Directions for this task: For this task, copy the data that follows exactly, keeping every character.

Data section:
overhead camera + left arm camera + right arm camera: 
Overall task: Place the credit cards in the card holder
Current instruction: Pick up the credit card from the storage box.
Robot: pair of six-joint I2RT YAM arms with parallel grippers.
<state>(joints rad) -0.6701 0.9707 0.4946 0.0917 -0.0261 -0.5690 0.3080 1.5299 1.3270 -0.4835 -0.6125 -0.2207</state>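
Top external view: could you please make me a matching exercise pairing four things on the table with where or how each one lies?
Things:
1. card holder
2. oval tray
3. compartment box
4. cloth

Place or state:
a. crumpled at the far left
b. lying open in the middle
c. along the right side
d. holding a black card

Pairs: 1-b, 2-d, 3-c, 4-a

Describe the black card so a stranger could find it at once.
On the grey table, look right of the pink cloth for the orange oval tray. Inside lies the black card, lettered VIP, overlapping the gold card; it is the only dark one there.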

Response below:
overhead camera + left arm camera + right arm camera: 
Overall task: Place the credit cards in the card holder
Current instruction: Pick up the credit card from the storage box.
Robot: pair of six-joint I2RT YAM arms with parallel grippers.
<state>(joints rad) -0.6701 0.9707 0.4946 0.0917 -0.0261 -0.5690 0.3080 1.5299 1.3270 -0.4835 -0.6125 -0.2207</state>
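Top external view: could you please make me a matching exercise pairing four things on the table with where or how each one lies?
Things:
1. card holder
2. oval tray
3. compartment box
4. cloth

Place or state:
a. crumpled at the far left
b. lying open in the middle
c. along the right side
d. holding a black card

Pairs: 1-b, 2-d, 3-c, 4-a

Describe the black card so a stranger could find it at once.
On the grey table, look right of the pink cloth for the orange oval tray. Inside lies the black card, lettered VIP, overlapping the gold card; it is the only dark one there.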

The response to this exercise has been given in full.